“En nihayet, insanları tamamen şeytanın nüfuz mıntıkasına sokabilecek kudret şunlardır: Kuru gürültü, ahenksiz fakat dinmeyen bir şamata, sonsuz bir söz ve seda anarşisi! Şamata şamata… Manalı manasız, lüzumlu lüzumsuz, ebedî bir gümbürtü ve çığlık! Bunları insanlara dinamizm, kudret, hareket diye yutturmak lazım… Ve yutturabilirsiniz, yeter ki insanlarda düşünmeye, iç hayatı yaşamaya mecal bırakmayacak, aman, aralık vermeyecek gümbürtü ve gürültü, günlük bir ihtiyaç haline gelsin.”

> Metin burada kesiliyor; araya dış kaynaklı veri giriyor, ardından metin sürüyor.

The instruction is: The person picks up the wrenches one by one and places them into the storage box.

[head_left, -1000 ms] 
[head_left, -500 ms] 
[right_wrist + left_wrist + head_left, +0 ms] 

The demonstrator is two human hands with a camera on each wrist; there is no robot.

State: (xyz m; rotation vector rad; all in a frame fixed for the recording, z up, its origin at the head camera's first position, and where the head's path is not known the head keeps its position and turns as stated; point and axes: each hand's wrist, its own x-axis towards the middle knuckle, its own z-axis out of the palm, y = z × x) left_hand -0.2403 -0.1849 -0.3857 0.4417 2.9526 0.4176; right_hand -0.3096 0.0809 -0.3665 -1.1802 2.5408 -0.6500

Halide Edib, İkinci Dünya Savaşı yıllarında Anadolu sermayesinin egemen olduğu İstanbul sosyetesini ve eğlence dünyalarını anlatırken romanına Sonsuz Panayır adını verir. Bu eğlence yerleri, panayırlar, eğlencenin işin içine girmesine rağmen hiç bitmeyecek bir olumsuzluğa işaret eder. Bu olumsuzlukta Anadolu daha doğrusu Anadolu sermayesi önemli bir yer kaplar. Halide Edib’in cumhuriyetin ilk yıllarında yazdığı romanlarda Anadolu, eğitilmesi, medenileştirilmesi gereken bir yerken İkinci Dünya Savaşı’nda kentli burjuvaya egemen olmuş Anadolulunun burjuvalaşmış hali yazarı oldukça rahatsız eder.
Seval Şahin
Kaleme aldığı her metinle yeniden tartışılan Halide Edib’in bütün eserleri, gözden geçirilmiş baskılarıyla Can Yayınları’nda.
Yayıncının Notu
Bu kitabı hazırlarken yazarın diline, üslubuna, kelime tercihlerine müdahale etmedik; sadece imlasını günümüz kurallarına uyarladık. Artık pek kullanılmayan Arapça, Farsça kelimeler için kitabın sonunda bir sözlük hazırladık. Yabancı kelimeleri de özgün şekilleriyle yazmaya çalıştık. Gündelik hayata ve döneme dair gerekli bilgiler için sayfa sonlarına dipnot düştük. Sonsuz Panayır ilk olarak 1946’da, Remzi Kitabevi’nce basılmıştır. Elinizdeki kitabı hazırlarken bu baskıyı esas aldık.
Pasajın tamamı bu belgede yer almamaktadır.